Bouchet pensait que Jack Numa était le premier assassin, celui qui ôta la vie à une jeune femme dans la soirée du dix novembre. Il n’avait que son intime conviction. Les écrits laissés par ce dernier avant son suicide, et ceux de son collègue Joël ne fournissaient pas les détails qui auraient permis d’avancer cette hypothèse de manière irréfutable. Il présumait qu’à partir du second meurtre les deux hommes opérèrent ensemble pour piéger leurs innocentes victimes. Il avait du mal à comprendre par quel concours de circonstances, les meurtriers s’unirent dans la réalisation de leurs funestes desseins. Il supposait que Joël avait découvert Jack et qu’au lieu de le dénoncer, il pénétra à son tour dans cette spirale infernale. Il ne voyait que les soucis liés au divorce et à la séparation de ses enfants, pour expliquer ces exécutions, la nuit accentuant son désarroi.

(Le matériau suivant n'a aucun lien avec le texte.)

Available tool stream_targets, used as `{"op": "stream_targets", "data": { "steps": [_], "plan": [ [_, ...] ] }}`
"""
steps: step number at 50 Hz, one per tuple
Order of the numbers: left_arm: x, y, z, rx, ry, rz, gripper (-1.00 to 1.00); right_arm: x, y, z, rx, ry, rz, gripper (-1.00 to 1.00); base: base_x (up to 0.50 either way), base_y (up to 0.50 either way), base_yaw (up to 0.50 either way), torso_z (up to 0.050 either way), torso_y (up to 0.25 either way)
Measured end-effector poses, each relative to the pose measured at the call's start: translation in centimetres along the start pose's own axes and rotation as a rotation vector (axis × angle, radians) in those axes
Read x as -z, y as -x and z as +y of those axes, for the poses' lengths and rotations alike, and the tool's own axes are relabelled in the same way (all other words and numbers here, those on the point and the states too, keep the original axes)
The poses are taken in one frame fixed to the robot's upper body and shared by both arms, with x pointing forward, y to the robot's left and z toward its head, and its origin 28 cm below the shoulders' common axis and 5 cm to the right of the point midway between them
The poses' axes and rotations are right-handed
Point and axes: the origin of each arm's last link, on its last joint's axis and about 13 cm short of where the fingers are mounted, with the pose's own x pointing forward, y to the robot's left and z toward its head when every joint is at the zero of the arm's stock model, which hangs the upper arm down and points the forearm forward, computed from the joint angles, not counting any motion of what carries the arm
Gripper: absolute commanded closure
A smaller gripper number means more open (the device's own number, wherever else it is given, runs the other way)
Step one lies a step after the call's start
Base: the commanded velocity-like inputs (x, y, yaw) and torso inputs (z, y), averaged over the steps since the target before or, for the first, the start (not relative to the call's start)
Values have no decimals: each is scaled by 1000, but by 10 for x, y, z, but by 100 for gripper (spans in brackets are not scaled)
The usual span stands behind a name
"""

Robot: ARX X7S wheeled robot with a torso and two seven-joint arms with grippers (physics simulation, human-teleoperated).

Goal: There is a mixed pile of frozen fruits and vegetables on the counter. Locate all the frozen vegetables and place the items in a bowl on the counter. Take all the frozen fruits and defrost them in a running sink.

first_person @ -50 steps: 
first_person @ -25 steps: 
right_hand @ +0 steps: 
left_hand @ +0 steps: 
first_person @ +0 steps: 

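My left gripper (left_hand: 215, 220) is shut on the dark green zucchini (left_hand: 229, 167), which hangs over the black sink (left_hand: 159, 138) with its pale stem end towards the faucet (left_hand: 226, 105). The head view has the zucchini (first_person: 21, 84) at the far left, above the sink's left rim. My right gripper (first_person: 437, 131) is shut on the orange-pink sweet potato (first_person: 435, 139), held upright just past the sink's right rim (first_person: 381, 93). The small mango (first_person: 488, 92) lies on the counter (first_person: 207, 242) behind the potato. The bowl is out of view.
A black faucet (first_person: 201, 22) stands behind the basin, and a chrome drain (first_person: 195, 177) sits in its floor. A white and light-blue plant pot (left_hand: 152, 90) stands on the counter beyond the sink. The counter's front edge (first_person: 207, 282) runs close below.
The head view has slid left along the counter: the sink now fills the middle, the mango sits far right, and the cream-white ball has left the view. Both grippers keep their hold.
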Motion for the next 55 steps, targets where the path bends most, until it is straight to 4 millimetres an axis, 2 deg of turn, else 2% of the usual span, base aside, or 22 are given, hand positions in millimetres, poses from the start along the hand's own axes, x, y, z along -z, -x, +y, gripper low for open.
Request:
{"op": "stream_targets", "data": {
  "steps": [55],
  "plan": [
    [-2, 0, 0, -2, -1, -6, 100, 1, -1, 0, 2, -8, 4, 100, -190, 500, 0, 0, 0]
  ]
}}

Le cas de Joël Lambert lui semblait plus complexe. Plusieurs facteurs se rejoignaient. Les blessures d’enfance. La relation particulière qu’il entretenait avec sa mère. La déchéance du père. Ses difficultés avec les filles. Cela formait un cocktail dangereux, et le déroulement des faits étayait l’analyse du policier. Le jazz jusqu’à l’obsession venait parachever le déséquilibre de l’individu. L’assassin était atteint d’addiction à la trompette de Miles Davis. Lui même avait sombré pendant quelques mois. Il se désintoxiquait peu à peu. Pas facile de se débarrasser d’une drogue aussi maléfique. Cela lui avait coûté une rupture amoureuse. La plus dure de sa vie.

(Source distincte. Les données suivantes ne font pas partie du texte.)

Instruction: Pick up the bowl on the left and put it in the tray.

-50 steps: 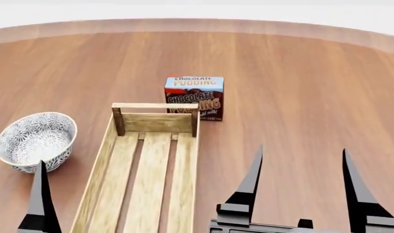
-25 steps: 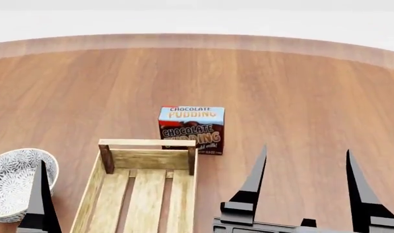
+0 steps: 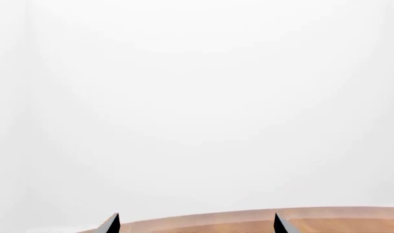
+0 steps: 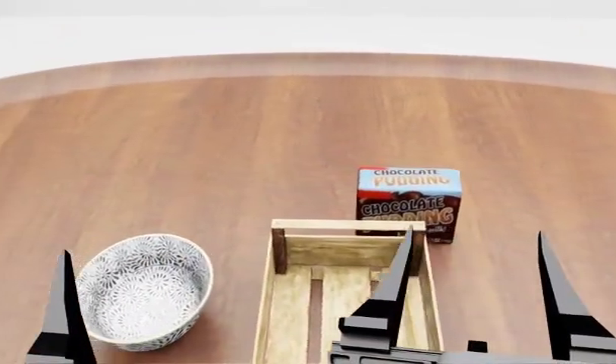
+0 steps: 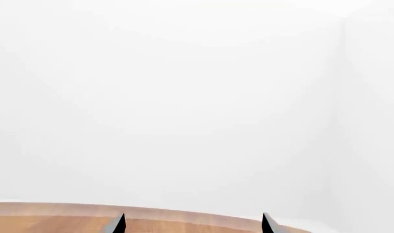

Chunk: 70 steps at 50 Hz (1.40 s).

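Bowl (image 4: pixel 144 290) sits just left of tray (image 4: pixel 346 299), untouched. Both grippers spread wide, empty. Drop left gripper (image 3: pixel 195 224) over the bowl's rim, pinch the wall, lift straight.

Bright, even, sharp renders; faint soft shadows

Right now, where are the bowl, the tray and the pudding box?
bowl (image 4: pixel 144 292): head view, on its patterned inside.
tray (image 4: pixel 343 225): head view, on the raised far end rail.
chocolate pudding box (image 4: pixel 407 203): head view, on its printed front face.
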Available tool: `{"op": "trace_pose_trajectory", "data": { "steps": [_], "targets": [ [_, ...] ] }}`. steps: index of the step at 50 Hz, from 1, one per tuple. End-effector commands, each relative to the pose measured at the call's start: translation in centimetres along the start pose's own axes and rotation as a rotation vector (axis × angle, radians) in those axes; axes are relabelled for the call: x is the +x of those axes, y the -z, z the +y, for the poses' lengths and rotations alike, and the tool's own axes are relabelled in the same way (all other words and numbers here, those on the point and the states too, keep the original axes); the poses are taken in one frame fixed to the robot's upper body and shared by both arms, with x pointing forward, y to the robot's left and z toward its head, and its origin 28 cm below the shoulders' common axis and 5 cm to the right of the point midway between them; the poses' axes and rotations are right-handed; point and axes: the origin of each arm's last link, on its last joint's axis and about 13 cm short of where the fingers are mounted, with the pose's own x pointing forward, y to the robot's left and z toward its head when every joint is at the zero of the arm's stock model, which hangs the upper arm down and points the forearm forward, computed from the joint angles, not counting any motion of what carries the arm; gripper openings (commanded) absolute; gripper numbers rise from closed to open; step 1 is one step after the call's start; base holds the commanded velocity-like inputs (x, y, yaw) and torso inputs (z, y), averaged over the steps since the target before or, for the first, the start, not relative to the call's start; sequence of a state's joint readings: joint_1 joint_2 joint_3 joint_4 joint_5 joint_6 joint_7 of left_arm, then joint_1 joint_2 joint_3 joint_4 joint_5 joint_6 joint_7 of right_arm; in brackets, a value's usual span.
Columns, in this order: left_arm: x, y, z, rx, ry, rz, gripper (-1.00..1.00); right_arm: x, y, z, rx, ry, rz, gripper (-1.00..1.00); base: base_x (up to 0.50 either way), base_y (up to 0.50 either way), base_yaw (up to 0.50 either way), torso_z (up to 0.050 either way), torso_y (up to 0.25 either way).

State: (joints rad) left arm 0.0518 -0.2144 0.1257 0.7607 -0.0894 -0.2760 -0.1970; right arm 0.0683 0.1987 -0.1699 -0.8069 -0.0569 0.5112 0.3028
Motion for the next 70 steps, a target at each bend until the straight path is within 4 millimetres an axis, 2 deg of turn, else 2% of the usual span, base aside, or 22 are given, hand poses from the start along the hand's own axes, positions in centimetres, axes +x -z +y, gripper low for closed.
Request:
{"op": "trace_pose_trajectory", "data": {
  "steps": [1,6,42,70],
  "targets": [
    [-0.02,0.04,0.0,-0.004,-0.002,0.002,1.0,-0.03,-0.03,0.0,0.002,0.0,0.0,1.0,0.0,0.5,0.0,0.0,0.0],
    [-0.03,0.06,0.05,-0.031,-0.003,0.034,1.0,-0.08,-0.02,-0.15,0.056,0.015,-0.009,1.0,0.01,0.2,0.0,0.016,0.0],
    [-0.13,-0.03,0.11,-0.05,0.002,0.054,1.0,-0.14,-0.31,-0.18,0.056,0.017,-0.019,1.0,0.0,0.0,0.0,0.05,0.0],
    [-0.1,0.09,0.02,-0.036,0.017,0.074,1.0,-0.14,-0.79,-0.38,0.057,0.02,-0.035,1.0,0.0,0.0,0.0,0.04,-0.197]
  ]
}}
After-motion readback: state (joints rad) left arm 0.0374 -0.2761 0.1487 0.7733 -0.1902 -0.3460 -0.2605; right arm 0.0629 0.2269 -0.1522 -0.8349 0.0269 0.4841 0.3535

La grande roue de la destinée tournait à vive allure. Jean-Pierre n’échappait pas à la règle. Il lui fallait avancer au risque de se sentir hors-jeu. Il réfléchit à l’affaire et aux suites qu’il allait donner, avec les nouveaux éléments en sa possession. Sa décision fut prise, il savait qu’au paradis des jazzmen il y avait parfois des fausses notes. Il brûla les feuillets et effaça les bandes avant de les jeter dans la poubelle. La vie, la mort, entre les deux le musicien jouait sa partition, notes d’espoir, tempo de vie ou souffle court du son qui tutoyait la mort. Le jazz permettait toutes les audaces. Ce soir là Bouchet aurait aimé ne jamais entendre un trompettiste jouer dans l’église St Isidore « la musique de l’ascenseur ».